Et aux Etats-Unis où vous avez élu domicile ?

Oui et non. Beaucoup nous sollicitent. Disney par exemple, qui souhaite ouvrir quelque chose avec nous en Californie mais pour le moment, nous restons concentrés sur la Floride. Ce qui ne veut pas dire que ça ne viendra pas… J’ai voulu faire mes preuves aux Etats-Unis et ce qui devait être fait a été fait ; ce gros travail peut perdurer aujourd’hui. Prenez Las Vegas : après le boom d’il y a 10-15 ans, c’est difficile aujourd’hui pour les chefs, notamment depuis que les joueurs de Macao ne fréquentent plus la destination. Même Daniel Boulud, qui est un ami et le parrain de mon fils Paul, a dû quitter la ville alors qu’il exploitait deux restaurants. Prudence donc.

J’ai souvent entendu mon père déclarer que rien n’est acquis. Je n’oublierai jamais cela car c’est au moment où l’on croit que l’on a du succès que c’est le début de la fin.

Vous qui avez un pied en France et aux Etats-Unis, est-ce plus simple d’ouvrir dans l’un ou l’autre des pays ?

C’est tout aussi dur. J’ai lu une étude récemment, se concentrant sur les entrepreneurs américains individuels, qui concluaient que sur dix établissements, six fermaient. Aux Etats-Unis, il y a peut-être davantage de facilités ou opportunités mais ce n’est pas plus facile.

Certaines grandes toques que l’on ne présente plus, comme Anne-Sophie ou Pic Alain Ducasse, ont par le passé eu des difficultés à se lancer ou poursuivre leur activité à New York notamment…

Déjà pour un New yorkais qui connait sa ville, ce n’est pas facile d’ouvrir alors pour un Français qui n’a pas cette culture, ça peut être très compliqué. Joël Robuchon, que j’admire, n’a pas réussi à y implanter son Atelier alors que le concept est pourtant très abouti. Il faut être imprégné de sa ville, de la population, de la demande. On peut être une star dans son pays et ne pas l’être ailleurs. Là-bas, il y a quelques restaurants qui sont devenus des institutions mais ce sont souvent des tendances, des vagues de modes avec quelques exceptions comme Balthazar.

Au-delà de la restauration, une diversification Bocuse est-elle envisageable ? Dans la boulangerie-pâtisserie, l’édition ou la presse par exemple ?

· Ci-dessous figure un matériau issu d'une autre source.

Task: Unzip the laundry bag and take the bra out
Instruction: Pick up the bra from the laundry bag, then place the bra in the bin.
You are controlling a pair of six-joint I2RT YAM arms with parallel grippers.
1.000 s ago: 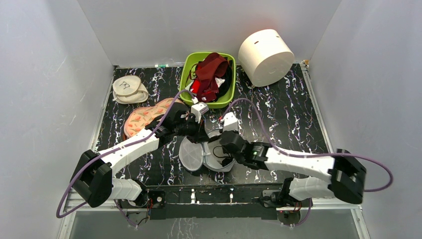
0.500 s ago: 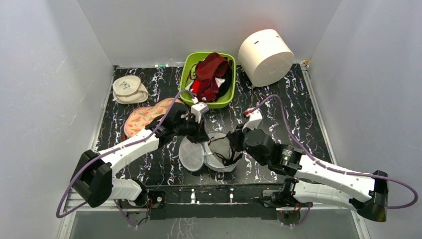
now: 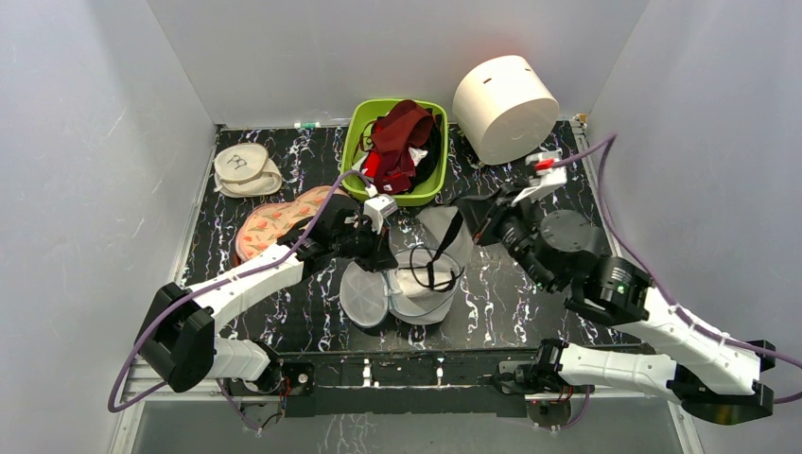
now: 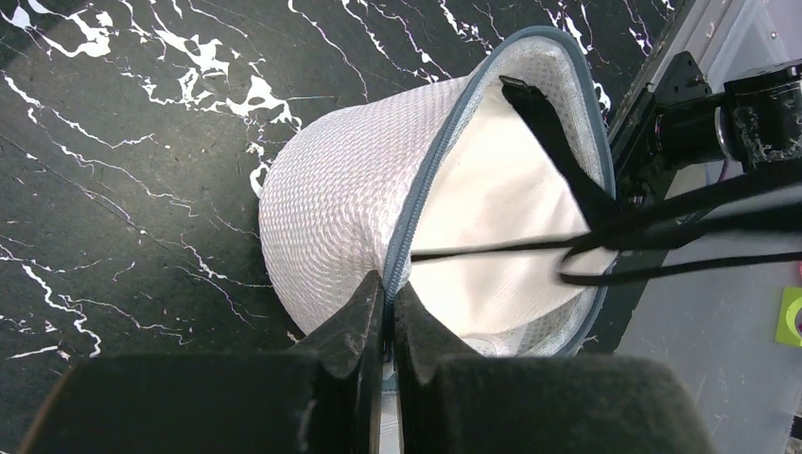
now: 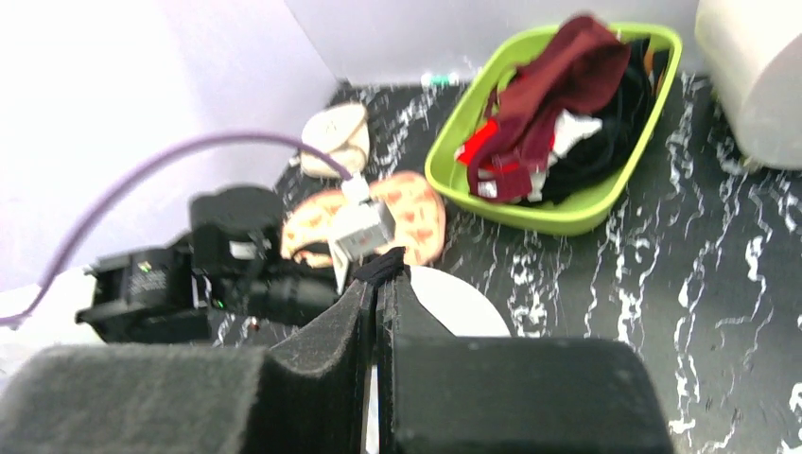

Je ne veux pas que la marque Bocuse suive la même voie que Maxim’s qui était une belle marque et qui ne vaut plus grand-chose désormais. Je préfère rester où nous sommes, petits mais de qualité. Il y a cinq ans, peu de personnes m’attendaient en France. J’avais déjà de belles maisons aux Etats-Unis, avec un mode de vie assez agréable. A un moment donné, j’ai acquis un certain niveau de maturité et d’expérience pour reprendre le flambeau. L’élément détonateur, ça a été ma rencontre avec Paul-Maurice Morel qui a grandi dans le groupe, était proche de mon père et le connait bien. C’était aussi une question de timing : Il y a dix ans, je n’aurais pas pu reprendre les parts du groupe, mes finances ne me le permettaient pas. J’ai souvent entendu mon père déclarer que rien n’est acquis. Je n’oublierai jamais cela car c’est au moment où l’on croit que l’on a du succès que c’est le début de la fin.